Transcribe the data that follows. Match it character for character.

<<<<

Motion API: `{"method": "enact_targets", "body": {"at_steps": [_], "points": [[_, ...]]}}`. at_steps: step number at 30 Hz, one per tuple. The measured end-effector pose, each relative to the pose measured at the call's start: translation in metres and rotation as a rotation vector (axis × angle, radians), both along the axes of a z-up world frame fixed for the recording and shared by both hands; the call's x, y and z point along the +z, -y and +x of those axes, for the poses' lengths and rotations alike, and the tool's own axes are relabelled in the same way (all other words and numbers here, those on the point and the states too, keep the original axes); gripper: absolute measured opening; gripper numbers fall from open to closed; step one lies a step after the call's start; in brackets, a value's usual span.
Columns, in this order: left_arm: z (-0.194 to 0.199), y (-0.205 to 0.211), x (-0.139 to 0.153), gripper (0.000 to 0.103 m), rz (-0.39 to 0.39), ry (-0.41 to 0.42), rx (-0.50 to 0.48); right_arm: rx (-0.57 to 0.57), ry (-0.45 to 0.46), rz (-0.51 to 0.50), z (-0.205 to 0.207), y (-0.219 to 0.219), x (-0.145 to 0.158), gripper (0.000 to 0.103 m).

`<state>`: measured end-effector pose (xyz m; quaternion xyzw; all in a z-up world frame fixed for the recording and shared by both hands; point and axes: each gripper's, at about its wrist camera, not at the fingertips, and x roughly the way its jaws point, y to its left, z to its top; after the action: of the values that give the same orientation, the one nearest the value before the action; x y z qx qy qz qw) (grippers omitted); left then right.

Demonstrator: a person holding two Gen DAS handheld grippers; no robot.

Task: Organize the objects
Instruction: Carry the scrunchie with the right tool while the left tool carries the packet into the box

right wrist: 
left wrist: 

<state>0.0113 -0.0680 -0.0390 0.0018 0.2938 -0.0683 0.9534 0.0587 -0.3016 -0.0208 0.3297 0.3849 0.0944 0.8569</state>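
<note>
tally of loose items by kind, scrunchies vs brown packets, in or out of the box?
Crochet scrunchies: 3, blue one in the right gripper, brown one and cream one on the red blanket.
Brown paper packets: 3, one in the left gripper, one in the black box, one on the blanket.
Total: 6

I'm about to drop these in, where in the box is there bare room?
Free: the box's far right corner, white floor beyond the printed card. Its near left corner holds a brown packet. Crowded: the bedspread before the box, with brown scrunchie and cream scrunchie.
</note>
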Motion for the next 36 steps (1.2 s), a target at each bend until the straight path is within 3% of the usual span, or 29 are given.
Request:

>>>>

## Task solution
Motion API: `{"method": "enact_targets", "body": {"at_steps": [_], "points": [[_, ...]]}}`. at_steps: step number at 30 Hz, one per tuple. The measured end-effector pose, each relative to the pose measured at the call's start: translation in metres and rotation as a rotation vector (axis × angle, radians), both along the axes of a z-up world frame fixed for the recording and shared by both hands; the call's x, y and z point along the +z, -y and +x of those axes, for the poses' lengths and rotations alike, and the tool's own axes are relabelled in the same way (all other words and numbers here, those on the point and the states too, keep the original axes); gripper: absolute measured opening; gripper numbers fall from open to closed; step one lies a step after the call's start; in brackets, a value's usual span.
Columns, in this order: left_arm: z (-0.194 to 0.199), y (-0.205 to 0.211), x (-0.139 to 0.153), gripper (0.000 to 0.103 m), rz (-0.39 to 0.39), ry (-0.41 to 0.42), rx (-0.50 to 0.48); right_arm: rx (-0.57 to 0.57), ry (-0.45 to 0.46), rz (-0.51 to 0.50), z (-0.205 to 0.207), y (-0.219 to 0.219), x (-0.145 to 0.158), gripper (0.000 to 0.103 m).

`<state>`: measured end-effector pose (xyz m; quaternion xyzw; all in a z-up world frame fixed for the recording and shared by both hands; point and axes: each gripper's, at about its wrist camera, not at the fingertips, and x roughly the way its jaws point, y to its left, z to its top; after the action: of the values that give the same orientation, the one nearest the value before the action; x y z qx qy qz qw) (grippers omitted); left then right.

Demonstrator: a person holding two Gen DAS handheld grippers; no robot.

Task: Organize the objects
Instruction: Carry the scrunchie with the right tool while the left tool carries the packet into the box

right wrist: 
left wrist: 

<state>0.0113 -0.0680 -0.0390 0.0018 0.2938 -0.0683 0.9534 0.0587 -0.3016 -0.0208 0.3297 0.3849 0.0944 0.8569</state>
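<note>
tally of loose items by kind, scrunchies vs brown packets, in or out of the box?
Crochet scrunchies: 3, blue one in the right gripper, brown one and cream one on the red blanket.
Brown paper packets: 3, one in the left gripper, one in the black box, one on the blanket.
Total: 6

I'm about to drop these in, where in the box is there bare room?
Free: the box's far right corner, white floor beyond the printed card. Its near left corner holds a brown packet. Crowded: the bedspread before the box, with brown scrunchie and cream scrunchie.
</note>
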Motion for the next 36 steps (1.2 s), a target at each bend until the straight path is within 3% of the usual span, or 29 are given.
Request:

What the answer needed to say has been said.